Parsing textual notation has a long history in computer science. This long time has produced many great and efficient parsing algorithms, which were optimized to the extreme by compilers for different programming languages. However in the recent years the development of integrated development environments are accelerated, adding more and more services to previously simple features like code editors and automatic background compilation. These with the rise of domain specific language frameworks which allows the user to define an arbitrary language declaratively causes that present-day computers still struggle under the resource requirements of these technologies.
While waiting in front of a textual editor, I’ve started thinking about why does the editor need to re-run the parsing algorithm every time I hit button (of course I’m aware of the fact that the main cause of the slow responsibility is probably not the parsing algorithm itself). A fully incremental approach could make these tools more responsive which would remove a lot of pain from its users. As I’m already familiar with an incremental query engine (IncQuery) the thought about using it to parse text couldn’t leave my mind.
The following article presents the experiment I’ve done as a proof-of-concept. It’s far from being useful and reveals more problems than it solves it does not produce an AST just accepts or rejects the input string, however it may be interesting as an approach and maybe in the future it will be more than just a stupid idea.
The input string as a model
To allow the IncQuery engine to work on the input string, it has to be presented as an EMF model. Because the interesting part is the parsing itself, a tokenizer scans the input and produces a list of tokens. This approach allows a simpler parser as it does not handle the actual token values it just needs the types of the tokens.
For technological reasons, the token list is represented as a linked list instead of an indexed list. This has caused some problems (I will tell about them later), but currently it was the only way I could make it work.

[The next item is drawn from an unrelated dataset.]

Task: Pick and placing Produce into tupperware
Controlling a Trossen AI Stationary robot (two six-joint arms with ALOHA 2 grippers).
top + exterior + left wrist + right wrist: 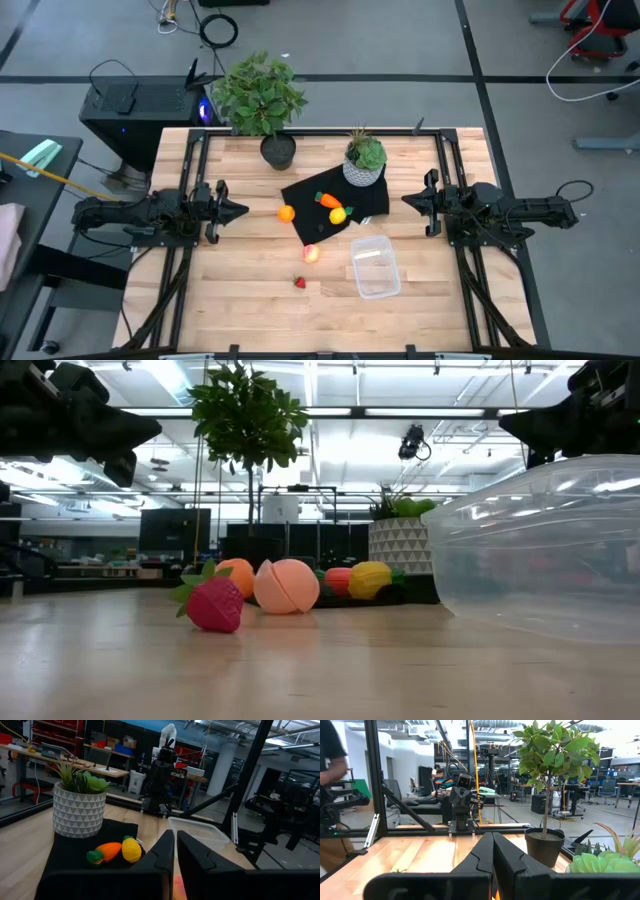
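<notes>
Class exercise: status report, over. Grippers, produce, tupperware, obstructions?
Left gripper and right gripper shut, empty, parked at sides. Five produce pieces out; tupperware empty. Nothing blocking.

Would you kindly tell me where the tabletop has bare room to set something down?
Bare wood lies left of the orange ball near the left gripper, and between the clear plastic container and right gripper. The black mat is crowded.

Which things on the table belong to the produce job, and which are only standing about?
For the job: orange ball, carrot, yellow piece, pinkish-red ball, strawberry, clear tupperware.

Standing about: black mat, tall potted plant, small potted plant.
</notes>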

My tokenizer is NOT incremental. There may be a way to make one, but it may depend on how the terminals are defined and I did not want to spend too much time with it. However, my tokenizer DOES produce incremental results. When the input string changes the tokenizer rescans it, compares the result to the previous token list then updates the token list in a minimal set of steps.
The parser is a set of query patterns. Basically, for every non-terminal in the grammar (in Chomsky Normal Form or equivalent) a pattern can be defined. Creating a pattern based on a rule is pretty straight-forward thanking to the declarative nature of CNF.
Every rule-pattern has the same signature: ‘pattern NonTerminal(first: Token, next: Token)’. The pattern matches to Token pairs if the rule can generate the string represented by the consecutive part of the token list starting from first (inclusive) and ending with next (exclusive). The parser accepts the input string if the Starting rule pattern matches to (FirstToken, EOF) pair where EOF is a special token added to the end of the token list to indicate the last Token.
The body of the pattern can be created by following these simple rules:
- For every alternative rule body, a pattern body shall be created.
- For a non-terminal in the rule body, the pattern body contains a pattern call for the pattern of the referenced rule.
- For every terminal in the rule body, the pattern tries to match for the terminal in the token list.
- Consecutive constraints must be forced to match consecutive tokens by daisy-chaining
their parameters so the first constrains starts with ‘first’, and the last one ends with ‘next’.
Example: simple infix expressions
Special cases: optional and multiplied rule body parts
Although grammars containing optional and multiple rule body parts can be rephrased in Chomsky Normal Form they can also be represented as queries.
- For an empty rule body, the query shall contain a single line: ‘first==next;’
- For an optional part, a sub-rule can be created with two bodies: an empty rule (see above) and a body with the proper constraints:
- For multiplied rule parts, recursion can be used:
After the experiment, I’ve revealed the following problems of the approach:
- Tokenizer: a real incremental tokenizer should be created. Currently, tokenizing has an O(n*l) cost (where n is the number of terminals in the grammar, and l is the length of input). Additionally, comparing the new token list to the old one has O(m*m) cost (m: size of the token list). Cost applying changes to the token list is proportional to the number of changes, therefore it is not significant. The summarized cost of updating the token list however is a significant bottle-neck.
- Token list as a linked list: a single insert in the linked list consists of the removal of the tail, adding the new element then re-attaching the tail. During the process the part of the token list which is after the added token is removed from the resource causing IncQuery to unload it then reload when it’s added again (practically killing every gain caused by IncQuery). An indexed list would be much better as it has atomic insert and remove operations, but that could not be used because of the following reasons:
- EMF (2.9) generates unique lists for cross-references regardless of the isUnique parameter in the ecore file. This may be resolved by using INT identifiers to denote token types instead of referencing the terminals defined by the grammar.
- IncQuery currently cannot match against an index of an element in a list. Only constants can be used to index lists.
- Producing an AST: It is possible to extract which rules are matched at a certain position, thus it is possible to recreate the abstract syntax tree in a particular state of the query engine, but to do this incrementally is a much more complex issue.
In conclusion the experiment was more of a failure than a success. But that’s what experiments are for. The experience and the conclusions are still can be useful.